Vesicle-associated membrane protein 8 is a protein that in humans is encoded by the VAMP8 gene.

Synaptobrevins/VAMPs, syntaxins, and the 25-kD synaptosomal-associated protein SNAP25 are the main components of a protein complex involved in the docking and/or fusion of synaptic vesicles with the presynaptic membrane. The protein encoded by this gene is a member of the vesicle-associated membrane protein (VAMP)/synaptobrevin family. It is associated with the perinuclear vesicular structures of the early endocytic compartment. It has been found that VAMP8 interacts specifically with the soluble NSF-attachment protein (alpha-SNAP), most likely through an VAMP8-containing SNARE complex. Phosphorylation of VAMP8 inside the conserved SNARE-domain can suppress vesicle fusion.

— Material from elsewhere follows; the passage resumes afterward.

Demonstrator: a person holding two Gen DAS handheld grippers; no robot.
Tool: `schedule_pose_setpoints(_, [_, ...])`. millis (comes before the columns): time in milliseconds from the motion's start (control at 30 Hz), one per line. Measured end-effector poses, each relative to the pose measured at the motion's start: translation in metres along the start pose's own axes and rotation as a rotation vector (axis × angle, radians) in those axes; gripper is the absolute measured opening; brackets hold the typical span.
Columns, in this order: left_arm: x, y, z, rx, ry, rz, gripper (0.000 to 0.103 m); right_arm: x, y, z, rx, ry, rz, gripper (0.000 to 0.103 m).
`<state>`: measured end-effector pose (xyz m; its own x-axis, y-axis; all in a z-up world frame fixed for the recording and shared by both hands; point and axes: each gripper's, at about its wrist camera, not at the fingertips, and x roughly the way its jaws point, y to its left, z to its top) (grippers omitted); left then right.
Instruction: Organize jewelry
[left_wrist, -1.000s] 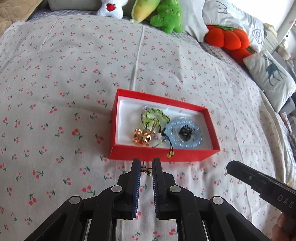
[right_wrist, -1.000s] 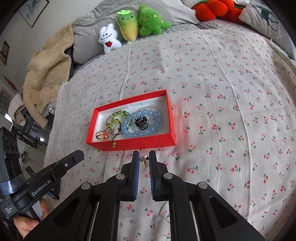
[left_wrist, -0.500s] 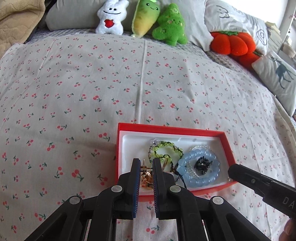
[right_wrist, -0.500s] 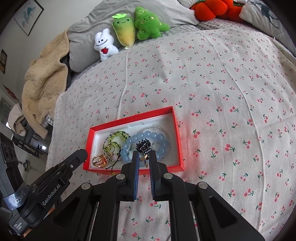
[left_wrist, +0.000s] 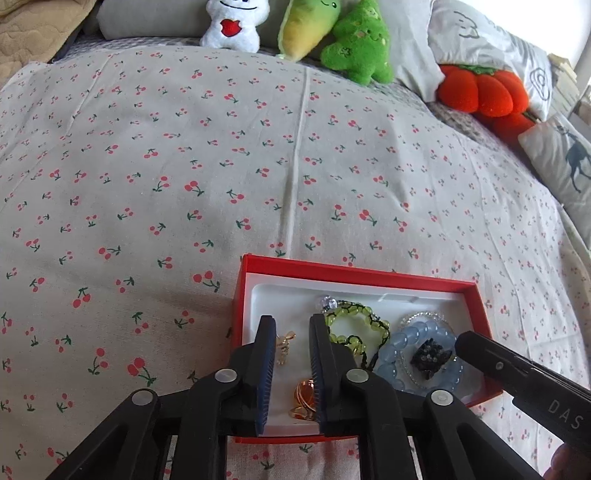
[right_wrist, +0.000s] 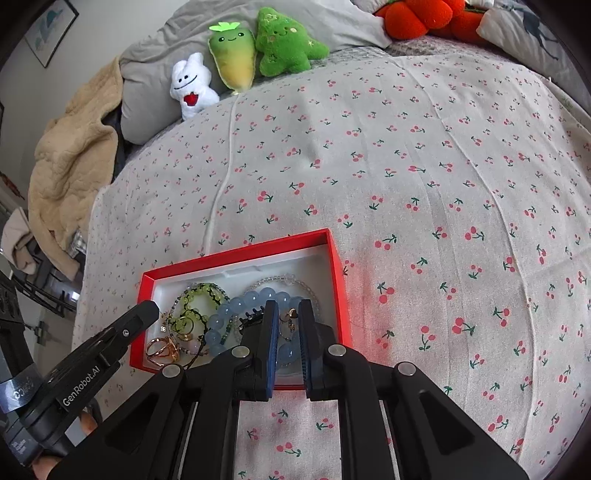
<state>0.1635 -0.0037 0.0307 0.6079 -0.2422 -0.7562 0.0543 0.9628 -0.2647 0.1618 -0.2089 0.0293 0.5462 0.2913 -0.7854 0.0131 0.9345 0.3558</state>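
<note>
1. Left wrist view: the left gripper (left_wrist: 291, 325) hangs over the near left end of a red box (left_wrist: 354, 272) with a white lining, which sits on a cherry-print bedspread (left_wrist: 184, 166). Its jaws are opening. A small gold earring (left_wrist: 284, 345) lies between them, clear of both pads. Also in the box are an orange-gold ring (left_wrist: 304, 397), a green bead bracelet (left_wrist: 356, 326), a pale blue bead bracelet (left_wrist: 400, 356) and a black hair clip (left_wrist: 430, 358).
2. Right wrist view: the right gripper (right_wrist: 287, 317) is over the right end of the red box (right_wrist: 338, 273), above the pale blue bead bracelet (right_wrist: 236, 314). Its jaws stand narrowly apart with a second small earring (right_wrist: 291, 319) between them; I cannot tell whether the pads press it.
</note>
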Motion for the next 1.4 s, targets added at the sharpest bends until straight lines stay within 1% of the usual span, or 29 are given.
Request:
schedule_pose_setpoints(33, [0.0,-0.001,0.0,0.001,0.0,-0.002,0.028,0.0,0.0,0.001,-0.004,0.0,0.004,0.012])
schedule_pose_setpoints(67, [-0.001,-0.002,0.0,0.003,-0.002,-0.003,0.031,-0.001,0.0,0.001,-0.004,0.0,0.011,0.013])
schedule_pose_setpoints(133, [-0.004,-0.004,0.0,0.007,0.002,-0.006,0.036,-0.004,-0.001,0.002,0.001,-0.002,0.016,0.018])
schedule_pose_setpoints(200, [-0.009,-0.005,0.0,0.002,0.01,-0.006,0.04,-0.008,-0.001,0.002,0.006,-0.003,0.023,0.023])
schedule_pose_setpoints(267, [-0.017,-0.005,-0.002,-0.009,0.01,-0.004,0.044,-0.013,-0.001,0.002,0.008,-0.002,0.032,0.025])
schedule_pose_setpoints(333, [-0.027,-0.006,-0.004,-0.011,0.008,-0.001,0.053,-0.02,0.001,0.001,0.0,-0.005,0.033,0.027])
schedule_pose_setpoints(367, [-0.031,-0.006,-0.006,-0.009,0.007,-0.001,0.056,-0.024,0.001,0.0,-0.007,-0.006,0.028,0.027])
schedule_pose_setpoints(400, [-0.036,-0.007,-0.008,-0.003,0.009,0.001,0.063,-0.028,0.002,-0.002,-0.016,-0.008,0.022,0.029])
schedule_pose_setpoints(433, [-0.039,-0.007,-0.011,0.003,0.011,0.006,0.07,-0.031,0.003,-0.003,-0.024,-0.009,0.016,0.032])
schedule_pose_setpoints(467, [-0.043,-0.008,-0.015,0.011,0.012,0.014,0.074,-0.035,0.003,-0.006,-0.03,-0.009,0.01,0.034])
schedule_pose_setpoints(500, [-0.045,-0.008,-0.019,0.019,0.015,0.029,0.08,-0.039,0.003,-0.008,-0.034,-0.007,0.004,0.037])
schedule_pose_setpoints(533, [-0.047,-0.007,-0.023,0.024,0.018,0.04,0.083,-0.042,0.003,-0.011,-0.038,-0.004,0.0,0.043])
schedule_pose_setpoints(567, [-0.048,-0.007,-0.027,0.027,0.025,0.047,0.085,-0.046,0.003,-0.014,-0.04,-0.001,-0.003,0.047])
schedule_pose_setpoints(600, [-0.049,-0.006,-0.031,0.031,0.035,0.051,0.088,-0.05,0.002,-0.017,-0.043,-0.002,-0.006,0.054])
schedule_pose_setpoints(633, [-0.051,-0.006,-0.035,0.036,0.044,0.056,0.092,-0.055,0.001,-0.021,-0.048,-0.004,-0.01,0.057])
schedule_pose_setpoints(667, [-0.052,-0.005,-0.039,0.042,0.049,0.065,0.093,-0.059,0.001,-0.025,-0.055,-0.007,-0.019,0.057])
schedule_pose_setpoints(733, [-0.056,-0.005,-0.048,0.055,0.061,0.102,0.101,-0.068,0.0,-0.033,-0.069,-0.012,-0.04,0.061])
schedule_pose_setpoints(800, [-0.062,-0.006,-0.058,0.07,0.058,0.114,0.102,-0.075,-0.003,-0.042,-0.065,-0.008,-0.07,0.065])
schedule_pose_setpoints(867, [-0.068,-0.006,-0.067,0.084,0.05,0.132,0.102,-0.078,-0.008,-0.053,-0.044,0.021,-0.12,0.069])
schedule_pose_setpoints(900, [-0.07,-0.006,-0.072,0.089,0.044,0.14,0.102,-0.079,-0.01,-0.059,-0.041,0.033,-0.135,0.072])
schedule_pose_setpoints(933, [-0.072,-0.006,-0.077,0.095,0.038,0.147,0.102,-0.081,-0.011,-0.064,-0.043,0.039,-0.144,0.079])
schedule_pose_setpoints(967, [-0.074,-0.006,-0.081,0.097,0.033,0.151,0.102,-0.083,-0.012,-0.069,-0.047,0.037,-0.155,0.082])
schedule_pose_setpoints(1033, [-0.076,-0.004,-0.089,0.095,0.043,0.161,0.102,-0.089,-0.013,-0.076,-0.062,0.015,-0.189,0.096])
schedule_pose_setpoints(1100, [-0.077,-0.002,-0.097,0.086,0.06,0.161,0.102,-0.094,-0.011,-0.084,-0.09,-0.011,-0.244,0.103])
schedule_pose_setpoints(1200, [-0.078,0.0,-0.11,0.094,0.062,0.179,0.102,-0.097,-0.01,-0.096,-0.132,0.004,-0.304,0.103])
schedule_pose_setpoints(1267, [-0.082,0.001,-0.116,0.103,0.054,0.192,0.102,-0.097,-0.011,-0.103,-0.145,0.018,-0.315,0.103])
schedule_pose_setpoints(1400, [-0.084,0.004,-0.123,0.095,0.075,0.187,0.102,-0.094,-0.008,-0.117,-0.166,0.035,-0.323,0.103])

In pancreatic β-cells, VAMP8 has been shown to be part of the endosomal system. It is particularly localized to Rab11 recycling endosomes, where it plays an important role in GLP1R and GLUT2 recycling. Overexpression of VAMP8 in β-cells results in decreased insulin secretion.

== Interactions ==
Vesicle-associated membrane protein 8 has been shown to interact with STX4, SNAP23, STX1A, STX8 and STX7.